Kementerian Perhubungan mestinya mengecek layanan transportasi publik itu setiap setengah tahun. Bila ada hal yang tak sesuai ketentuan, Kemenhub dapat memberikan sanksi teguran hingga pencabutan izin.
Menurut Hakim, penumpang sering mengeluhkan seringnya kereta terlambat datang dan berangkat. Padahal ketepatan jadwal adalah salah satu keharusan PT KAI yang diatur dalam UU No. 23 Tahun 2007 tentang Perkeretaapian. Jika standar dalam UU tersebut tak dipenuhi, selayaknya pemerintah menjatuhkan sanksi keras. Apalagi PT KAI sudah menerima kucuran dana sebesar Rp 1,2 triliun.
Keluhan lain, pendingin udara dan lampu dalam kereta kerap tak berfungsi sehingga bikin pengap. Begitu pula pengeras suara di stasiun. Keluhan terakhir, sering membuat penumpang salah turun stasiun karena tak mendengar pengumuman.

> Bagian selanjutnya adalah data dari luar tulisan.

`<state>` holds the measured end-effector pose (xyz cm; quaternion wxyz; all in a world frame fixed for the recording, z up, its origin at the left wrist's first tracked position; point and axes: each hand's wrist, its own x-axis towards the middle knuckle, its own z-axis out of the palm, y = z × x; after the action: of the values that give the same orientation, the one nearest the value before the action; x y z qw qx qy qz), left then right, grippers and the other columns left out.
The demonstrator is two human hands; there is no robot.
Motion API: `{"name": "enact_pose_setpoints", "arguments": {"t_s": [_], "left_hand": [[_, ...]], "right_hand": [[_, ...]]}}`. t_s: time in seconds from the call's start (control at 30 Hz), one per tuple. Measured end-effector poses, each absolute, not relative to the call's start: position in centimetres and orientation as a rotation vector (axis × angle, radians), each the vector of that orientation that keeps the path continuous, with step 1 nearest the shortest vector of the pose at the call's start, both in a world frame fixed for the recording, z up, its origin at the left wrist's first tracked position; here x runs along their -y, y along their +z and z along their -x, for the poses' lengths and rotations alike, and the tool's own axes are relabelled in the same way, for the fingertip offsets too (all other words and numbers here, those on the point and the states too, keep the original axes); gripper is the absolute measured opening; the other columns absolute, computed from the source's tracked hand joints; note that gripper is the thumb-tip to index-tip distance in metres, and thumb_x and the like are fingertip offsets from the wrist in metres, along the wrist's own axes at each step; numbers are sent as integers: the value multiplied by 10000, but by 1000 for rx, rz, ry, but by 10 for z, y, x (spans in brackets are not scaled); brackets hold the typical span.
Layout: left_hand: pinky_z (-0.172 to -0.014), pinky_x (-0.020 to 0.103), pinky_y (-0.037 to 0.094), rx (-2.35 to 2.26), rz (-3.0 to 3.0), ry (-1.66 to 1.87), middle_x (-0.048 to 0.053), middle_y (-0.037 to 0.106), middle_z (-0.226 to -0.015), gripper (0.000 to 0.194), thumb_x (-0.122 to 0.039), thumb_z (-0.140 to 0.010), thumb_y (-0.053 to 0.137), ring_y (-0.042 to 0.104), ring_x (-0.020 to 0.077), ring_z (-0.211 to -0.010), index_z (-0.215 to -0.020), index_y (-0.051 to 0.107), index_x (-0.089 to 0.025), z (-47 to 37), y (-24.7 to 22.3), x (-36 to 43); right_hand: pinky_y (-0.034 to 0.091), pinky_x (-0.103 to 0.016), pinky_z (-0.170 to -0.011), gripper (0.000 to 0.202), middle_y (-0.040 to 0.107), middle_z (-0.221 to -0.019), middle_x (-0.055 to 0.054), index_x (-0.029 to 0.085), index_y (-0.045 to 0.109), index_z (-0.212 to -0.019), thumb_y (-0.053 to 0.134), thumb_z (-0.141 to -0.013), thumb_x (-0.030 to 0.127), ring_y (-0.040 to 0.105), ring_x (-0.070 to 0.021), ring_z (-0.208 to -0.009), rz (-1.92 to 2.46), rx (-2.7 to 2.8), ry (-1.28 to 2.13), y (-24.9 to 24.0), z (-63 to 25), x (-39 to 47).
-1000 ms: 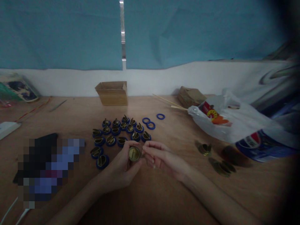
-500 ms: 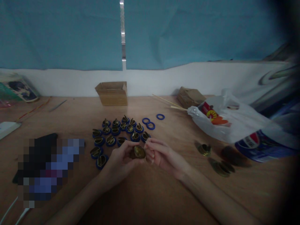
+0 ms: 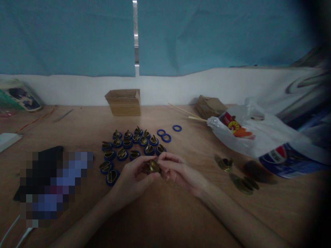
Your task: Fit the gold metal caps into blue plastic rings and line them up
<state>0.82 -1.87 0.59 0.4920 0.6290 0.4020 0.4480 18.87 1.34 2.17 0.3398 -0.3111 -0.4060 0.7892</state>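
Between the thumb and fingers of my left hand [image 3: 136, 175] is a round brass fitting [image 3: 154, 166], its domed side showing. My right hand [image 3: 178, 170] is closed beside it, its fingertips pinched together at the fitting's right edge. Whatever those fingertips hold is hidden. Just beyond my hands stand several brass fittings with upright flaps [image 3: 122, 154], each seated in a blue ring. Three loose blue rings, one of them a flat blue ring [image 3: 177, 128], lie farther back. Right of my right arm are a brass fitting without a ring [image 3: 226, 164] and a dark brass piece [image 3: 244, 184].
An open cardboard box [image 3: 126, 106] and a brown paper package [image 3: 210, 106] stand by the wall. At right lie a white plastic bag [image 3: 248, 120], thin sticks and a blue Pepsi package [image 3: 289, 160]. A black object [image 3: 42, 168] and a blurred-out item lie at left.
The brass fitting has turned slightly in my left hand. My right fingertips have shifted a little left, closer against it. The things on the table stay put.
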Motion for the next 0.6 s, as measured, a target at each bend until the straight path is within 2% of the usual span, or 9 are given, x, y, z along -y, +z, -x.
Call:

Meski memahami keluhan penumpang, Hakim berharap mereka tak melakukan protes dengan aksi pemblokiran lagi. Sebab, selain tak otomatis menyelesaikan masalah, hal itu mengganggu kelancaran perjalanan kereta. "Bisa dianggap melanggar Pasal 199 UU No. 23 Tahun 2007 dengan ancaman denda Rp 15 juta," katanya.